_What is being asked_
Starting at the line that contains "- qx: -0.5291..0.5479", retype each line to the end of the listing below. Include both ends, but not the pictures.

_Data block_

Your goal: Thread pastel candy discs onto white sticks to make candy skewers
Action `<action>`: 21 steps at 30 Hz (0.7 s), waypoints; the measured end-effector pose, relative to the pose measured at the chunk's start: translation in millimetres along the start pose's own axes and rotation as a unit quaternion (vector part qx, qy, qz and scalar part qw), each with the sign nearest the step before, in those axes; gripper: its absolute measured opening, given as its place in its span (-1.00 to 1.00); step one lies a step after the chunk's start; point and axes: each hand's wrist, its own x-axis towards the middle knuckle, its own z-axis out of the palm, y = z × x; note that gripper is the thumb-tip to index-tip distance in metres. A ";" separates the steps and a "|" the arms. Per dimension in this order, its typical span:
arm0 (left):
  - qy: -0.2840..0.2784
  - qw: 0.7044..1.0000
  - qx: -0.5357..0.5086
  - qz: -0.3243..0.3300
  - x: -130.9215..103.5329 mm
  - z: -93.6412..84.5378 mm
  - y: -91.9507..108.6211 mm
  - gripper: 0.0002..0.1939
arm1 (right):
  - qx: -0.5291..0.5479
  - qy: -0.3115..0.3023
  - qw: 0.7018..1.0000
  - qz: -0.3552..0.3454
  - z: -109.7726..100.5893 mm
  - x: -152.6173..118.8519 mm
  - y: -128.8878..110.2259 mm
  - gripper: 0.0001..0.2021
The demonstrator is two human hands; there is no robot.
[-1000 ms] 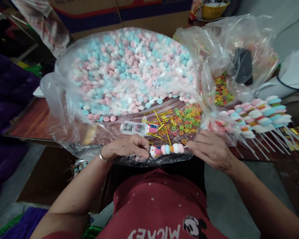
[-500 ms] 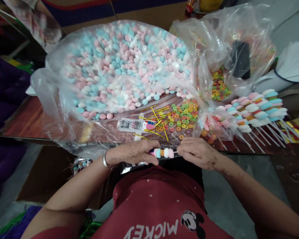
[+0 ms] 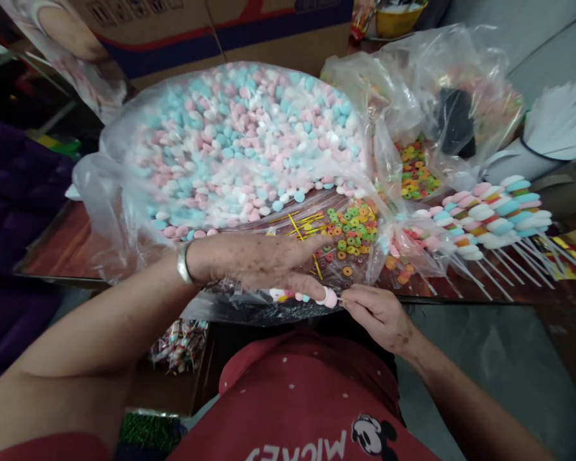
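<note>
My right hand (image 3: 378,315) pinches the thin white stick of a marshmallow skewer (image 3: 331,298) just in front of the table edge. The skewer lies sideways, its pink, white and blue pieces partly hidden under my left thumb. My left hand (image 3: 262,259) is stretched out over the table with thumb and forefinger apart. Its fingertips are by yellow twist ties (image 3: 297,225) and loose ring-shaped candies (image 3: 354,224). A printed bit of wrapping (image 3: 279,295) shows below my left hand; whether it covers the skewer I cannot tell.
A big clear bag of pastel marshmallows (image 3: 240,141) fills the table's middle. Finished-looking marshmallow skewers (image 3: 494,211) lie at right, near a mug of white sticks (image 3: 523,157). Below left, a carton (image 3: 166,387) holds wrapped candies. Another person's arm (image 3: 72,38) is at upper left.
My left hand has let go of the skewer's left part and reached forward over the twist ties. My right hand has moved slightly down, still holding the stick. The view has tilted up.
</note>
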 end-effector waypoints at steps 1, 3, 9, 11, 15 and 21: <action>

_Exercise response_
  - qx: -0.5291..0.5479
  - qy: -0.3115..0.3023
  - qw: 0.7018..1.0000
  - qz: -0.3552..0.3454
  - z: -109.7726..100.5893 mm
  - x: -152.6173..118.8519 mm
  - y: -128.8878..110.2259 mm
  - gripper: 0.0001..0.2021
The demonstrator is two human hands; there is no robot.
[-1000 ms] 
[-500 ms] 
[+0 ms] 
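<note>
My right hand (image 3: 378,315) pinches the thin white stick of a marshmallow skewer (image 3: 331,298) just in front of the table edge. The skewer lies sideways, its pink, white and blue pieces partly hidden under my left thumb. My left hand (image 3: 262,259) is stretched out over the table with thumb and forefinger apart. Its fingertips are by yellow twist ties (image 3: 297,225) and loose ring-shaped candies (image 3: 354,224). A printed bit of wrapping (image 3: 279,295) shows below my left hand; whether it covers the skewer I cannot tell.
A big clear bag of pastel marshmallows (image 3: 240,141) fills the table's middle. Finished-looking marshmallow skewers (image 3: 494,211) lie at right, near a mug of white sticks (image 3: 523,157). Below left, a carton (image 3: 166,387) holds wrapped candies. Another person's arm (image 3: 72,38) is at upper left.
My left hand has let go of the skewer's left part and reached forward over the twist ties. My right hand has moved slightly down, still holding the stick. The view has tilted up.
</note>
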 end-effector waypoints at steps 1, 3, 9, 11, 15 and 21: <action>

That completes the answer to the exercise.